## [TASK DETAILS]
Your answer should hold only the line containing "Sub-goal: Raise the" and each line that follows it in the listing, copied exactly.

** RECORDED DATA follows **

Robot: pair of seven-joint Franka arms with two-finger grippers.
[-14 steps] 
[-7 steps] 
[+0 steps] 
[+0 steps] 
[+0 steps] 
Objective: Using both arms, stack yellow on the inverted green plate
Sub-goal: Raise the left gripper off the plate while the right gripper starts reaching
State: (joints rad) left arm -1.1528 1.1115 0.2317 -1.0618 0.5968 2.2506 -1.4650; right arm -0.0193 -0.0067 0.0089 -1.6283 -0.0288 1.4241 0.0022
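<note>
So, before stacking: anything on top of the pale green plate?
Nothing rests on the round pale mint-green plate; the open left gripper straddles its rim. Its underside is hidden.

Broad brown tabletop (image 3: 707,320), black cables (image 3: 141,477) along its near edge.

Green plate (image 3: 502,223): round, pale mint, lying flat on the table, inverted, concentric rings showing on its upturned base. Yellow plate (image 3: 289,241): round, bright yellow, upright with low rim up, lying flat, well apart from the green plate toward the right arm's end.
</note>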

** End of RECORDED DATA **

## [REPLY TO THE TASK]
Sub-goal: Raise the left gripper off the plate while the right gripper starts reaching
State: (joints rad) left arm -1.1528 1.1115 0.2317 -1.0618 0.5968 2.2506 -1.4650; right arm -0.0193 -0.0067 0.0089 -1.6283 -0.0288 1.4241 0.0022
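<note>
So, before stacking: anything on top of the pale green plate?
Nothing rests on the round pale mint-green plate; the open left gripper straddles its rim. Its underside is hidden.

Broad brown tabletop (image 3: 707,320), black cables (image 3: 141,477) along its near edge.

Green plate (image 3: 502,223): round, pale mint, lying flat on the table, inverted, concentric rings showing on its upturned base. Yellow plate (image 3: 289,241): round, bright yellow, upright with low rim up, lying flat, well apart from the green plate toward the right arm's end.
</note>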

This response is done.